Con todo, los grandes protagonistas de la película no son los espacios; ni siquiera lo es el propio personaje de Falla. La gran protagonista es la música, que jalona la hora y media del metraje, interpretada con maestría por la Camerata Bariloche, uno de los conjuntos de cámara más prestigiosos del mundo; la Orquesta Metropolitana de Córdoba, el Coro de la Cantoría de La Merced, la cantante Susana Lago, la clavecinista Mónica Kosachov y los guitarristas Ariel López, Esteban Falabella y Roberto López, entre otros, quienes ofrecen sus interpretaciones en escenarios como el Teatro Colón de Buenos Aires, el Museo Larreta, el Teatro Libertador de Córdoba y hasta la propia casa en la que vivió Manuel de Falla en Alta Gracia.

Castiñeira ha dotado, pues, a su obra de una profundidad, incluso musicológica, que se deja entrever en sus propias reflexiones: «Cuando Falla escribe sobre la guitarra, explica de forma muy original la influencia de la misma en la música latinoamericana, porque va más allá de su mero papel como instrumento. Para él, es una especie de sistema previo al sistema occidental bachiano que encontramos en ‘El clave bien temperado’, porque la afinación al aire de las cuerdas no se ajusta al sistema europeo, sino que se acerca mucho más a otras músicas del mundo, con cuartas, con quintas, con interválicas, que ofrecen un resultado modal».

Esta búsqueda de otros sonidos, de otras influencias, se manifiesta también, según Castiñeira, en la conferencia que sobre el flamenco ofreció Lorca en el Hotel Alhambra Palace en junio de 1922, inspirada por Falla, y en la que Federico muestra cómo el cantaor entra en una especie de trance tras mirar al infinito, oír la guitarra y empezar el juego con su voz.

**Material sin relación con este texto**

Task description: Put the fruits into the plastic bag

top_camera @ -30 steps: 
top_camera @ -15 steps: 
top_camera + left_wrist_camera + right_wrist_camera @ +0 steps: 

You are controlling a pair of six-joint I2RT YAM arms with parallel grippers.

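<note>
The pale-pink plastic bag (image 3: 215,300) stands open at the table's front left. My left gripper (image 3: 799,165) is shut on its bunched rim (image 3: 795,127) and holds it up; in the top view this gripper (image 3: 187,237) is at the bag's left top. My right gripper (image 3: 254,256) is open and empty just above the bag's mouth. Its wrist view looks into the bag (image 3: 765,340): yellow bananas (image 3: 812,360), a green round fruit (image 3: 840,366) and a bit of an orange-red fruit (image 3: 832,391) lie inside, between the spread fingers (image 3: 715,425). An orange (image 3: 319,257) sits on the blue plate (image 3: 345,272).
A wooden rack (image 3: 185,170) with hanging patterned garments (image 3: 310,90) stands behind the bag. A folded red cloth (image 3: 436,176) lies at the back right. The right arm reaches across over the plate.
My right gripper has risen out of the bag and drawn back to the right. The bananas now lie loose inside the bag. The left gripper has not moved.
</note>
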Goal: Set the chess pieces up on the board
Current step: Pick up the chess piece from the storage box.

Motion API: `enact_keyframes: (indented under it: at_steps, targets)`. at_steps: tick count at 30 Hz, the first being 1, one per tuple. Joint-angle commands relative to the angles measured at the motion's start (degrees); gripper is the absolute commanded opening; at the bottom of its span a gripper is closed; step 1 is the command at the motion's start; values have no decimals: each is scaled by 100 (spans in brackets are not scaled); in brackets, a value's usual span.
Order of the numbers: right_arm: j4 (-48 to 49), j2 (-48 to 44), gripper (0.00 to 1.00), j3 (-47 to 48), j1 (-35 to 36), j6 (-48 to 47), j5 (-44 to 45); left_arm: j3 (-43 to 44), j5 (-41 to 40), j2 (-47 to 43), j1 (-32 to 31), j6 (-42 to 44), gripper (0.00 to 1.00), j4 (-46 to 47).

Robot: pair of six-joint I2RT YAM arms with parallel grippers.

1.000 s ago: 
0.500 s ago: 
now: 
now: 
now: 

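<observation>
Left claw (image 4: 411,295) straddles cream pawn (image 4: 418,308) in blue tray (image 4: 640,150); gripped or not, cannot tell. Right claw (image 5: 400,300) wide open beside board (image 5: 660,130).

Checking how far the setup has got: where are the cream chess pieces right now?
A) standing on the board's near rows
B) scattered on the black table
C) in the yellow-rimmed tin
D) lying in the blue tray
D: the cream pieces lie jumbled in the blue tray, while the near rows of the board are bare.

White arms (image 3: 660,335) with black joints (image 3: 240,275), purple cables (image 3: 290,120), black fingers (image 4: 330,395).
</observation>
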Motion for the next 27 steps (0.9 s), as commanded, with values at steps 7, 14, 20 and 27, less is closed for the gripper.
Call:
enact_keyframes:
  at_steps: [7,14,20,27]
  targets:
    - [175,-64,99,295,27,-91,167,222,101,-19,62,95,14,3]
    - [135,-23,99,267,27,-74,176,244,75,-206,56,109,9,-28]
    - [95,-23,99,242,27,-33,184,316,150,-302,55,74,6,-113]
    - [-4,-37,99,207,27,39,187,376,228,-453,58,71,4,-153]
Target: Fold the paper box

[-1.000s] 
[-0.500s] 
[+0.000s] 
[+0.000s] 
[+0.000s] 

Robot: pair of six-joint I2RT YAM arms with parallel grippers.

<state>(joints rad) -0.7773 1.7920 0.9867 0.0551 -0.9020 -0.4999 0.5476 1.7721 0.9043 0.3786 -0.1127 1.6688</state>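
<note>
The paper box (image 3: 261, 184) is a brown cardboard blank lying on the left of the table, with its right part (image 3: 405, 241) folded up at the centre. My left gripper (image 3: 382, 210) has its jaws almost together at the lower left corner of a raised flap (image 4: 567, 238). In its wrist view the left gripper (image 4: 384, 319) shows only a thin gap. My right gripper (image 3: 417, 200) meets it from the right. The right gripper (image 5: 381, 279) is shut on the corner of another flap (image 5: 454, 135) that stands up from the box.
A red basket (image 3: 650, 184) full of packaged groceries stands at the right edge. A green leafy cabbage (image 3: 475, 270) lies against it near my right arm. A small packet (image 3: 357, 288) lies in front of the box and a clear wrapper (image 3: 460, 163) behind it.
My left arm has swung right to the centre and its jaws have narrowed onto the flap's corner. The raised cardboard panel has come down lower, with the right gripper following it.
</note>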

Precisamente, la muerte del poeta universal granadino fue el desencadenante de su salida de nuestro país, como recuerda el director. El Falla que llega a Buenos Aires es un hombre avejentado, con un peso moral en las espaldas, pero que no quiere dejarse llevar. Por ello, cuida su salud hasta el detalle -cinco horas al día dedica a hacer ejercicios-, como forma, no solo de evitar el dolor físico, sino de estar en forma para terminar su gran última obra, ‘Atlántida’, que finalmente no completa.

¿Fue feliz Falla en su exilio argentino? La pregunta queda en el aire. «Tuvo momentos de indudable reconocimiento, y ello le espoleó. Pero nunca fue feliz. Casi nadie puede ser feliz lejos de casa, observando cómo la situación española, primero, y mundial, después, se deteriora tanto», dice Castiñeira. En cualquier caso, lo que sí fue Falla, en todo momento, fue un artista fiel a sí mismo, y eso le hace aún más grande.